Profit at all costs?
This has implications for other national priorities, he said, including the goal of moving freight from trucks to more fuel-efficient railways. “It is clear that on the whole the railroads have given up on many types of carloads that they could transport profitably, but not at operating rates as low as 55%, and instead have focused on the most profitable traffic, ”Oberman observed.
“No one is asking the railways to concentrate on traffic that would only be transported at a loss. But surely it is not too much to ask the railways to actively seek profitable traffic, even if it is not as profitable as the others.
Over the past 10 years, the five U.S.-based Class I railroads – through share buyback and dividend programs – have paid investors $ 191 billion but spent only 138 billion dollars in capital investment, he pointed out.
“That’s great for owners, but where would rail customers, railroaders and the public be if a significant portion of that $ 191 billion had been reinvested in expanding the service and making it more predictable, reliable and punctual? Oberman asked.
The answer is clear, he explained. “We would have more freight moved, faster and at lower rates. We would have more jobs with better working conditions. And the public would be better served with a boost in the economy, lower consumer prices, much cleaner air, and safer, better conditioned highways. “
Until recently, the STB had only taken a few small steps in this direction, such as requiring more explicit wording on shipping documents regarding demurrage charges and incidental charges. However, the KCS vote may have been a signal that the old inactive board used to turn a blind eye to rail fares and practices may be a creature of the past.
Last June, Oberman told another shipper gathering that the issue of reciprocal switching “is near and dear to me,” suggesting the board may be ready to enforce the practice, which allows railways to operate on their respective systems. This is a goal that shippers have pursued for decades without success.
On September 2, the board of directors opened a formal investigation seeking comment on first-mile and last-mile (FMLM) rail practices, which refer to the movement of cars between a local train station and a shipper facility. or receiver, a painful subject. for shippers who have complained in recent years of a serious deterioration in quality and sometimes a total absence of this type of service.
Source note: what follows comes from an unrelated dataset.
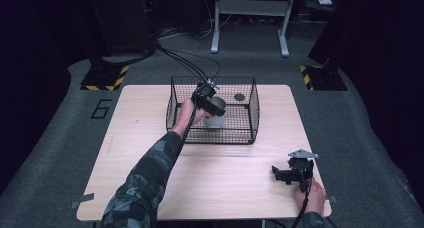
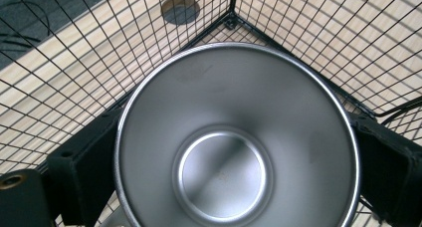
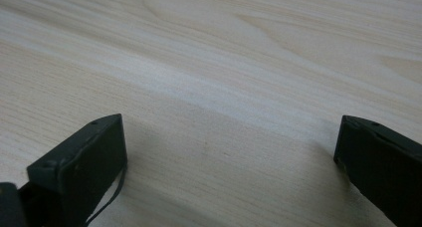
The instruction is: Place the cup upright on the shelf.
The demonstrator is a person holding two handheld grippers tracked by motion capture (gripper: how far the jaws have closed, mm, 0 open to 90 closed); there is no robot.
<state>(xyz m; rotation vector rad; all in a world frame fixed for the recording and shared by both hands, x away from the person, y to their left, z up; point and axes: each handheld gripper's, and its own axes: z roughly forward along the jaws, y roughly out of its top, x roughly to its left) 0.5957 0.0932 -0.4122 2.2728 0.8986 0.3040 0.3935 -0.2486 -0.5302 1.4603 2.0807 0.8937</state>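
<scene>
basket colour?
Black wire mesh basket, clearest in the high view; the left gripper holds a silver steel cup inside it.

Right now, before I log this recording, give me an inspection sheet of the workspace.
Surface: pale wooden table, bare around the basket.
Job's things: steel cup upright, empty, inside the black wire basket.
Clutter: dark round spot on the tabletop beyond the mesh.
Grippers: left gripper with jaws on either side of the cup; right gripper open, low over the table.
Cables: black cables trail to the floor behind.
Surroundings: grey carpet, metal frame legs, hazard-striped bases.
</scene>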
The PSR model recognizes that the cheapest and most profitable rail transport services are online transport operations: driving a long train from one city to another. All other services, such as loading and unloading, separate the cars and deliver them to local customers’ railway sidings. Much of this service has been abandoned or handed over to short-haul railways, and the rest are strongly discouraged by poor service.
If the STB is to tackle this issue, it needs to better understand what is really going on beyond the anecdotal reports from shippers. As the old saying goes: you can’t handle what you can’t measure. The STB is still in a position to regulate rail fares and practices, but it needs numbers to do so, which is why it opened the FMLM procedure.
The Rail Customer Coalition, the Freight Rail Customer Alliance, the National Coal Transportation Association, the National Industrial Transportation League, the Private Railcar Food and Beverage Association, the American Chemistry Council and the Fertilizer Institute are also looking to improve measures of service failures. FMLM.
In previous hearings on demurrage and ancillary charges, shippers have also accused the railways of exploiting FMLM practices to increase the amount of charges customers are required to pay by making it impossible to return rail equipment. within the shortened deadlines imposed by the railway lines. The practices include delays created by rail and overloading shippers’ facilities by delivering more cars than expected and turning around quickly.
Class I railroads may have to revisit their over-enthusiastic embrace of PSR, or face the wrath of a newly muscular STB who has the president’s full backing.